Пациентка ответила, еще раз подчеркнув успешность аналитика как профессора, но затем отметила, что у мужчин есть нечто, «чего у нас (женщин) нет». Даже когда женщин повышают, это делается для равноправия. Она описывает аналитика с ее успехом как «своего рода почетного мужчину» и продолжает: «Мы здесь – две женщины вместе, и ни у одной нет столько, сколько нужно, а у мужчин всегда больше всего… Я как бы представляю себе, что и у меня пенис, и у вас пенис, но они просто схлопнулись, и теперь ни у кого из нас ничего нет!»

Когда аналитик пытается продолжить исследовать ситуацию, пациент говорит, что не может даже думать о возможности того, что у нее есть что-то, а у аналитика ничего. Аналитик так успешна!

Однако затем пациентка говорит, что сама она более стильная и, наверное, лучше готовит. Она предполагает, что аналитик – мать, но, вероятно, у нее только девочки. Затем пациентка описывает эпизод с девочкой – подружкой ее сына. Девочка наблюдала за тем, как тот писает, протянула руку, потыкала в его пенис и яички и сказала: «М-м-м… Какие маленькие и хорошенькие!» Пациентка рассмеялась.

Пациентка начинает второй сеанс, говоря, что находит отвратительной идею того, что у нее может быть что-то, чего нет у аналитика. «С этим я чувствую себя противной, виноватой – плохой».

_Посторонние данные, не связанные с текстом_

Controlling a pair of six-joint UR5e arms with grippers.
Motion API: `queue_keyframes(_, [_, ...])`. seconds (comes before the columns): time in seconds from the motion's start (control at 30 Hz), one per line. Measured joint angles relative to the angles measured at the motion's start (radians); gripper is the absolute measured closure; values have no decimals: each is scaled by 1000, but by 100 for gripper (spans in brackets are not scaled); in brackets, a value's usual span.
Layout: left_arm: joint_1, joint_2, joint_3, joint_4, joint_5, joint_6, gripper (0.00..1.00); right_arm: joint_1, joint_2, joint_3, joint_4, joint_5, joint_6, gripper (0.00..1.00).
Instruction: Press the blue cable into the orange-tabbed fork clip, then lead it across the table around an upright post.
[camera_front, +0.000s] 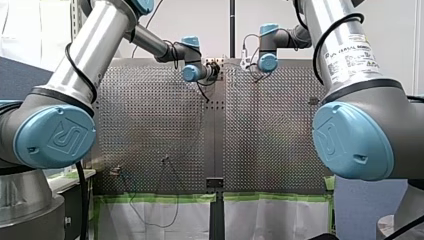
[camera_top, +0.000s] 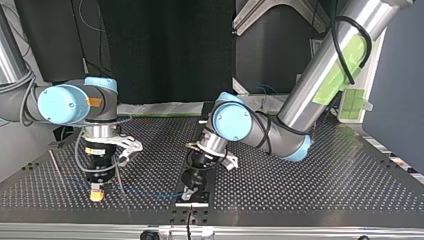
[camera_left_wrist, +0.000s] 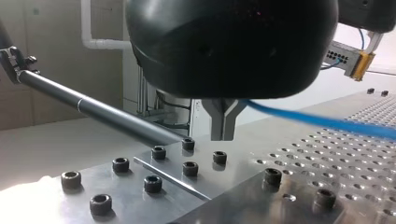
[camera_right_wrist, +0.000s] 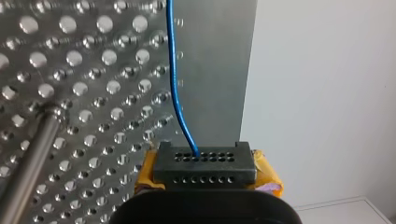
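Note:
In the left wrist view my left gripper (camera_left_wrist: 223, 133) has its metal fingers shut on the blue cable (camera_left_wrist: 327, 122), just above the table's bolted edge plate (camera_left_wrist: 140, 186). The cable runs off sideways toward my right gripper (camera_left_wrist: 357, 63). In the right wrist view my right gripper (camera_right_wrist: 205, 161) has its yellow pads (camera_right_wrist: 268, 175) shut on a black connector block (camera_right_wrist: 205, 172). The blue cable (camera_right_wrist: 175, 88) leaves that block and runs ahead over the perforated table. In the top view my right gripper (camera_top: 96, 194) is low at the left, my left gripper (camera_top: 192, 192) mid-table. I cannot make out the orange-tabbed clip.
A metal post (camera_right_wrist: 28, 163) stands on the perforated table (camera_right_wrist: 93, 60) beside my right gripper. A dark pole (camera_left_wrist: 98, 111) slants behind the bolted plate ahead of my left gripper. Two small fixtures (camera_front: 116, 171) (camera_front: 165, 160) with dangling wires sit at the front view's lower left.

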Motion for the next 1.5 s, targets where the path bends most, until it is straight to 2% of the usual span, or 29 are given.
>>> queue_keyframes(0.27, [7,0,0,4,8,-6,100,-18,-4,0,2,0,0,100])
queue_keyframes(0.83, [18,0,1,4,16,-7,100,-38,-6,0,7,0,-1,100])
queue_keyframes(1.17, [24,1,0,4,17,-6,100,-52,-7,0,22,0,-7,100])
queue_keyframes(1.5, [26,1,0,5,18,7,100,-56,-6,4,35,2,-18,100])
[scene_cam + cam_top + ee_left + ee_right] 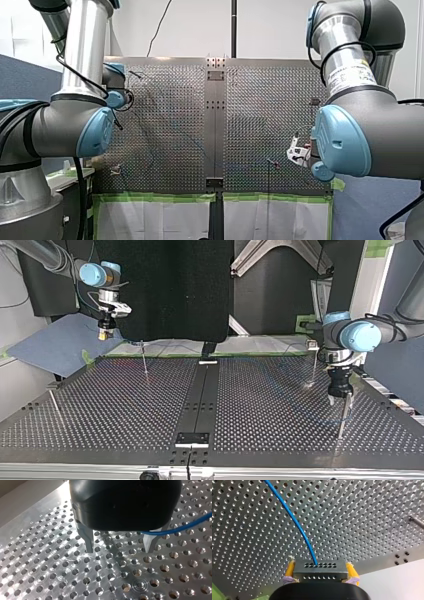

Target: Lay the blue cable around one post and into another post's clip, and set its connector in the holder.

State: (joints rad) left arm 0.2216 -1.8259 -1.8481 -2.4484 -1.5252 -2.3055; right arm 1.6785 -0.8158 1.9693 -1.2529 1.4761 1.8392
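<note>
In the right wrist view my right gripper has its yellow-padded fingers shut on a grey connector block. The blue cable runs out of the block and away over the perforated plate. In the top view this gripper hangs above the table's far left corner. My left gripper stands open just over the plate, with nothing between its metal fingers. The blue cable passes beside one finger. In the top view my left gripper hovers at a thin post on the right.
More thin posts stand on the plate: one with a clip on top, one at the far middle-left, one leaning near the left edge. A dark strip with small brackets runs down the middle. Green tape edges the far side.
</note>
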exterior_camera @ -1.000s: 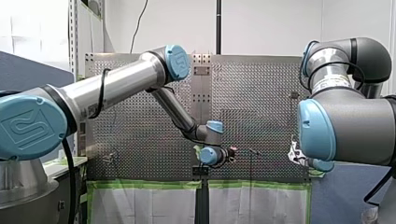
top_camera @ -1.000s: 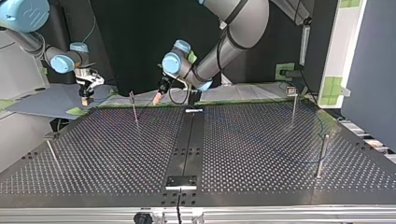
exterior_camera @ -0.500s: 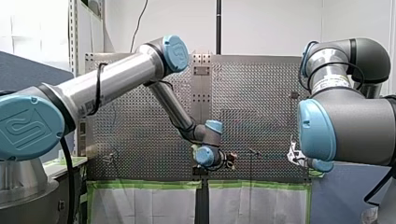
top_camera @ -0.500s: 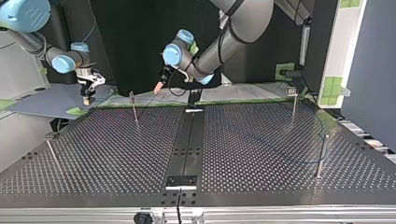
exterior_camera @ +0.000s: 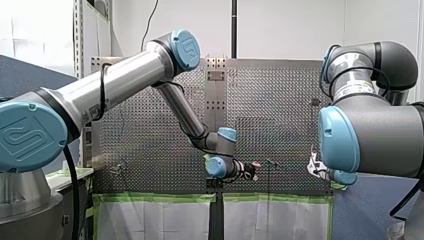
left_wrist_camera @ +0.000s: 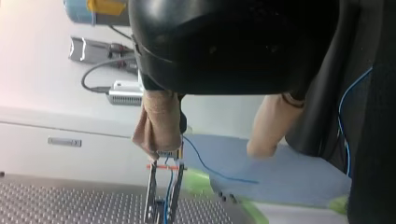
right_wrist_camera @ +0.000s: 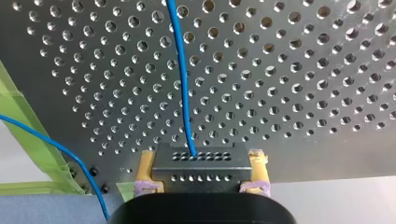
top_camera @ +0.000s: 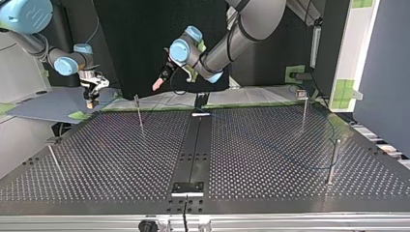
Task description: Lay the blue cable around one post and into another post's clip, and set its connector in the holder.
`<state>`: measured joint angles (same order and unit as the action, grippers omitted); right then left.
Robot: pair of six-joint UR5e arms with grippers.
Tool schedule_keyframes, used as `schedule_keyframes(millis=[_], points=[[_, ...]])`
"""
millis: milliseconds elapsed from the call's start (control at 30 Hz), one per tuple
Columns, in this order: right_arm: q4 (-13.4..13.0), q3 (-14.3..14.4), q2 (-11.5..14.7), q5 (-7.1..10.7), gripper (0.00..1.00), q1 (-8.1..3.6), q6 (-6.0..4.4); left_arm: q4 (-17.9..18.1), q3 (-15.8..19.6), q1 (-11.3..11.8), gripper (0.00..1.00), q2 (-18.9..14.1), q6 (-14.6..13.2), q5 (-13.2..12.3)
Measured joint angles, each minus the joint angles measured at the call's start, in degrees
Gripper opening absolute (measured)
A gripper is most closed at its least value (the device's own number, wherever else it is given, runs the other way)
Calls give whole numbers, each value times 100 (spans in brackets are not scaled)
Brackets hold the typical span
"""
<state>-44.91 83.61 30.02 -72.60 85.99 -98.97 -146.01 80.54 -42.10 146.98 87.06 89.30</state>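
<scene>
gripping the black connector (right_wrist_camera: 201,161) by both ends, my right pincer (right_wrist_camera: 201,171) has its yellow pads (right_wrist_camera: 145,170) closed on it; my left pincer (left_wrist_camera: 208,149) hangs wide, with nothing between its beige fingers (left_wrist_camera: 159,121).
the blue cable (right_wrist_camera: 182,74) leaves the connector and runs over the perforated desk (right_wrist_camera: 303,93) until the right wrist view cuts it off; a second stretch crosses the green tape (right_wrist_camera: 28,126) at the desk's edge. in the top view the cable is only a faint line at the view's right, near two posts (top_camera: 332,162), and i cannot tell whether it touches either. there the right pincer is small, beyond the desk's far corner at the view's left, and the connector cannot be made out. in the front view my right arm (exterior_camera: 370,135) hides most of that pincer.
</scene>
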Motion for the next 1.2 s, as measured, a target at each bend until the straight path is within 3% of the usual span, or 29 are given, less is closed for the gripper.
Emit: schedule_keyframes(millis=[233,1200], points=[[-16,-1,-7,46,0,-14,-32,-3,-82,-34,100,-2,-2,-136],[-26,-2,-23,61,0,-10,-37,-25,-164,-79,100,-1,136,3]])
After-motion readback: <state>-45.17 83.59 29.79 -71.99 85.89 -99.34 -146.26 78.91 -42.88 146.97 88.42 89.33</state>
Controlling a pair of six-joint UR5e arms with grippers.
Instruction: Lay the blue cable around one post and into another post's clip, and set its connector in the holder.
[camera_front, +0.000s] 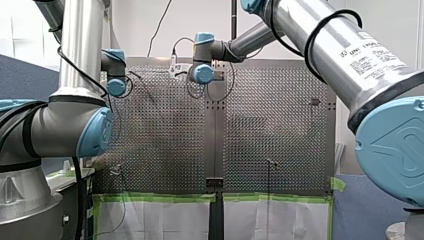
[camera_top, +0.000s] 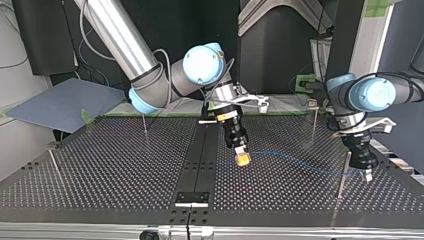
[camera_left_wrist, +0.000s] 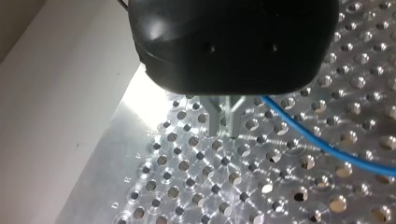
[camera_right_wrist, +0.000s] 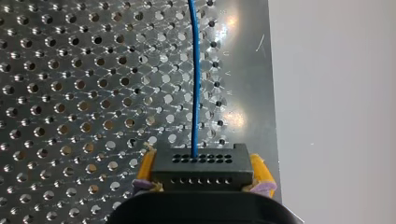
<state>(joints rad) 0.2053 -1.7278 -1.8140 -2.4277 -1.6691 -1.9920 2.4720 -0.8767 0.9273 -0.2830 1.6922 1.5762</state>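
While right jaws clamp the connector (camera_right_wrist: 201, 169) (table (camera_right_wrist: 252, 70) edge close), left jaws pinch the blue cable (camera_right_wrist: 195, 93).

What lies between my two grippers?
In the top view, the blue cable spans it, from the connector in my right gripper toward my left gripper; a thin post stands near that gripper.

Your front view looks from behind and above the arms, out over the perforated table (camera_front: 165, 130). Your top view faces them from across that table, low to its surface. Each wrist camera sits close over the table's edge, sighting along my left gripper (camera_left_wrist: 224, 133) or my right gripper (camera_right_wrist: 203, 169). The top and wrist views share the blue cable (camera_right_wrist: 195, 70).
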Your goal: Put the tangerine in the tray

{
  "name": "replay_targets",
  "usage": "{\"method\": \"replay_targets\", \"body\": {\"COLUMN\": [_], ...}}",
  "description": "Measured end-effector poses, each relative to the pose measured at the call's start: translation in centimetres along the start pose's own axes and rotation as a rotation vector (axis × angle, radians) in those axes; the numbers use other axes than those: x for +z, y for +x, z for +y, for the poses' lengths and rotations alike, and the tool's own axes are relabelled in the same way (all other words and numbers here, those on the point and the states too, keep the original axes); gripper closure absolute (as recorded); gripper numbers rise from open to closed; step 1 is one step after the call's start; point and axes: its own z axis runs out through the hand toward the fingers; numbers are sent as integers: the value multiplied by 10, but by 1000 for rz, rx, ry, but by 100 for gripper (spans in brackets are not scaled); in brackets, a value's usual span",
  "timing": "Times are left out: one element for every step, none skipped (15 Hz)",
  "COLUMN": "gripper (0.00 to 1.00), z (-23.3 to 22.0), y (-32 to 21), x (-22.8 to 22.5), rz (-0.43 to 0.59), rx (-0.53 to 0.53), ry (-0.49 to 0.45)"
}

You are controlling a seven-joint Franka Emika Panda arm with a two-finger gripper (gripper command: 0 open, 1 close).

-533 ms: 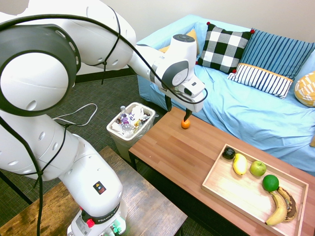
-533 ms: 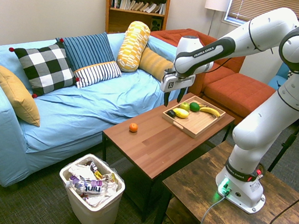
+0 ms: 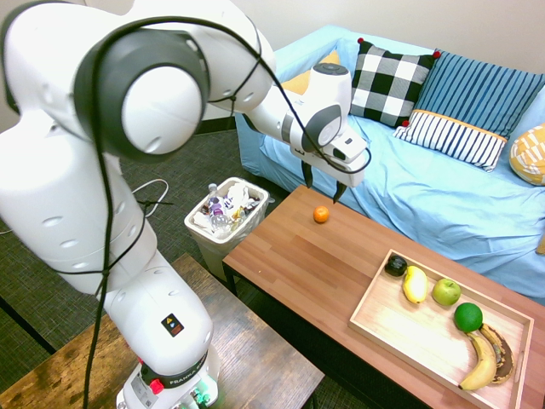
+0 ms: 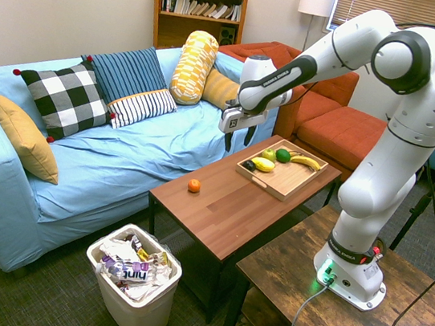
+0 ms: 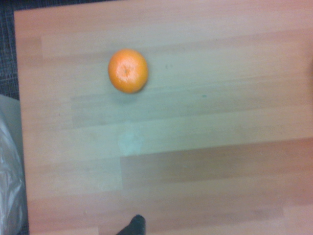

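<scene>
1. First exterior view: Tangerine (image 3: 321, 214) near the middle of the frame, resting on the table (image 3: 289, 247), towards its upper left end. My gripper (image 3: 323, 193) is just above it in the picture, fingers spread, with nothing between them. It has shifted right and slightly up in the frame; a fingertip that overlapped the fruit's top edge half a second ago now shows apart from it. The tray (image 3: 400, 328) sits at lower right, with the fruits inside it unmoved. So the task's own fruit is still to be picked up.

2. Second exterior view: I have swung left in the frame, towards the tangerine, which lies left of centre and hasn't moved. My fingers hang open, up and to the right of it, well apart from it; the tray is further right. I judge this as still the approach: I need to carry on across, then go down with the fingers on either side of the fruit.

3. Wrist view: the tangerine is in full sight on the wood, off centre and untouched. I judge that I must line up better before descending; coming down off-line could send it rolling.
</scene>
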Motion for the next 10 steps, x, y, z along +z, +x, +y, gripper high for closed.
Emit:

Затем она описывает, как вынуждена опять цепляться «за ощущение того, что у [аналитика] есть все». Другой вариант ощущается хаотичным и неудобным. Она повторяет себе: «Ну вот, все уже испорчено! Я никогда не получу постоянную должность. Я никогда ни в чем не преуспею. Безнадежно. Никогда я не буду такой же успешной, как вы…Может, это связано с конкуренцией… Здесь я вижу в вас мать. Она пользовалась моей обессиленностью».

Думаю, что автор встает перед интересным парадоксом, который пытается рассмотреть. Пока пациентка, как кажется, восхищается и превозносит аналитика за ее академические успехи и ее способность прекрасно понимать пациентку, сама аналитик наполняется болезненным ощущением поражения. Аналитик пытается исследовать сложность ситуации, в которой пациентка нуждается в «создании из нее» варианта ее успешного коллеги мужского пола, но пациентка находит усилия аналитика тревожащими и не может думать о том, на что пытается обратить ее внимание аналитик.

Мне было бы интересно больше узнать о том, как именно аналитик понимает причины мощных переживаний, возникших у нее на этих столь живо описанных сеансах. Предположу, что пациентка приходит на первый после выходных сеанс в преддверии рождественских праздников с ощущением отстраненности от аналитика – члена пары и семьи, хотя прямо и не указывает на это. Она нарочито восхищается качествами аналитика, ее академическими успехами и пускается в привычное принижение себя самой. Таким образом, нелегко объяснить переживание аналитиком поражения, возникающее на сеансе. В процессе разворачивания сеанса, я думаю, можно заметить признаки тонкого и не очень явного давления, оказываемого на аналитика, в действительности ощущающей, что ее работа с пациенткой однообразна, предсказуема и далека от успеха.